▸ **EXERCISE DESCRIPTION**
The expected output is the complete listing, unchanged.

* * * * *

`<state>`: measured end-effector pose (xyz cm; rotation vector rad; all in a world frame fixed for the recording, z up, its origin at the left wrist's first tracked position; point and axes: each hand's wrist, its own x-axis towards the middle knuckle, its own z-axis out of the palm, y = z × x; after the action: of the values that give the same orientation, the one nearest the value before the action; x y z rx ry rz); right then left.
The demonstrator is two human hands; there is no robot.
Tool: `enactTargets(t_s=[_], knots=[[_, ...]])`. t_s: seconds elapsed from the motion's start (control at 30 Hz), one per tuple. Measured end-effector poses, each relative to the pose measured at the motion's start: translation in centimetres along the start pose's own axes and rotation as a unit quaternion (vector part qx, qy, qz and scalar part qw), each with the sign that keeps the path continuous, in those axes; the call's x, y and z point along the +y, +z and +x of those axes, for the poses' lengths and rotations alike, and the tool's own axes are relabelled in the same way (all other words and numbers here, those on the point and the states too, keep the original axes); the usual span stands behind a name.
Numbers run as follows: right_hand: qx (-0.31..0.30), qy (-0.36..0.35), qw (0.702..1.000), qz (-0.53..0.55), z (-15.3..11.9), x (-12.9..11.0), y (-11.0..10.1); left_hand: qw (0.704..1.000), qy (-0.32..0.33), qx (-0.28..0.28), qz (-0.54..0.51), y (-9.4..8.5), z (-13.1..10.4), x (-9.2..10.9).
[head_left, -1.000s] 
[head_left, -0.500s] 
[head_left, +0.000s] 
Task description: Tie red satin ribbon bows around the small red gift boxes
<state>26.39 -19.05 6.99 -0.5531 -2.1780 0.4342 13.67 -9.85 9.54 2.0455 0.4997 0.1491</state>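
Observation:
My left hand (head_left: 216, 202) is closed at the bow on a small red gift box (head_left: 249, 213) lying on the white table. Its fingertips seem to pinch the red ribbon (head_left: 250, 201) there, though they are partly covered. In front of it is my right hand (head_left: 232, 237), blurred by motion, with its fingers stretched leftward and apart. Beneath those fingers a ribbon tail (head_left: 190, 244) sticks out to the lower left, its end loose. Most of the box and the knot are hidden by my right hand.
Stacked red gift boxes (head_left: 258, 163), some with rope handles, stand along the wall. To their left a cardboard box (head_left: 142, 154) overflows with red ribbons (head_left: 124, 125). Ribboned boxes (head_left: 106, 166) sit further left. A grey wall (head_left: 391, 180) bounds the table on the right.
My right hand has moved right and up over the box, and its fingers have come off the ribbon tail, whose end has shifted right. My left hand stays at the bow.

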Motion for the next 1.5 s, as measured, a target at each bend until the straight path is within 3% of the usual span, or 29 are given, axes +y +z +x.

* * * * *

▸ **SOLUTION FOR THIS PROBLEM**
`<state>`: measured end-effector pose (xyz cm; rotation vector rad; all in a world frame fixed for the recording, z up, its origin at the left wrist's first tracked position; point and axes: each hand's wrist, its own x-axis towards the middle knuckle, its own z-axis out of the palm, y = z × x; after the action: of the values that give the same orientation, the one nearest the value before the action; x y z rx ry rz); right then left.
The demonstrator is two human hands; there is no robot.
Tool: `enactTargets(t_s=[_], knots=[[_, ...]])`. t_s: seconds elapsed from the motion's start (control at 30 Hz), one per tuple. Measured end-effector poses, each relative to the pose measured at the motion's start: translation in centimetres along the start pose's own axes and rotation as a unit quaternion (vector part qx, qy, qz and scalar part qw), each with the sign that keeps the path continuous, in those axes; the call's x, y and z point along the +y, +z and +x of those axes, for the poses' lengths and rotations alike, and the tool's own axes are relabelled in the same way (all other words and numbers here, those on the point and the states too, keep the original axes); the usual span stands behind a name.
Numbers run as follows: right_hand: qx (-0.31..0.30), qy (-0.36..0.35), qw (0.702..1.000), qz (-0.53..0.55), z (-15.3..11.9), x (-12.9..11.0), y (-11.0..10.1); left_hand: qw (0.704..1.000), qy (-0.32..0.33), qx (-0.28..0.28), qz (-0.54..0.51), y (-9.4..8.5), z (-13.1..10.4), x (-9.2..10.9).
[head_left, -1.000s] 
[head_left, -0.500s] 
[head_left, +0.000s] 
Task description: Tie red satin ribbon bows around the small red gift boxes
<state>26.39 -19.05 6.99 -0.5531 -2.1780 0.4342 13.67 -9.85 9.54 2.0455 0.4997 0.1491</state>
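Observation:
My left hand (head_left: 216, 202) is closed at the bow on a small red gift box (head_left: 249, 213) lying on the white table. Its fingertips seem to pinch the red ribbon (head_left: 250, 201) there, though they are partly covered. In front of it is my right hand (head_left: 232, 237), blurred by motion, with its fingers stretched leftward and apart. Beneath those fingers a ribbon tail (head_left: 190, 244) sticks out to the lower left, its end loose. Most of the box and the knot are hidden by my right hand.
Stacked red gift boxes (head_left: 258, 163), some with rope handles, stand along the wall. To their left a cardboard box (head_left: 142, 154) overflows with red ribbons (head_left: 124, 125). Ribboned boxes (head_left: 106, 166) sit further left. A grey wall (head_left: 391, 180) bounds the table on the right.
My right hand has moved right and up over the box, and its fingers have come off the ribbon tail, whose end has shifted right. My left hand stays at the bow.
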
Motion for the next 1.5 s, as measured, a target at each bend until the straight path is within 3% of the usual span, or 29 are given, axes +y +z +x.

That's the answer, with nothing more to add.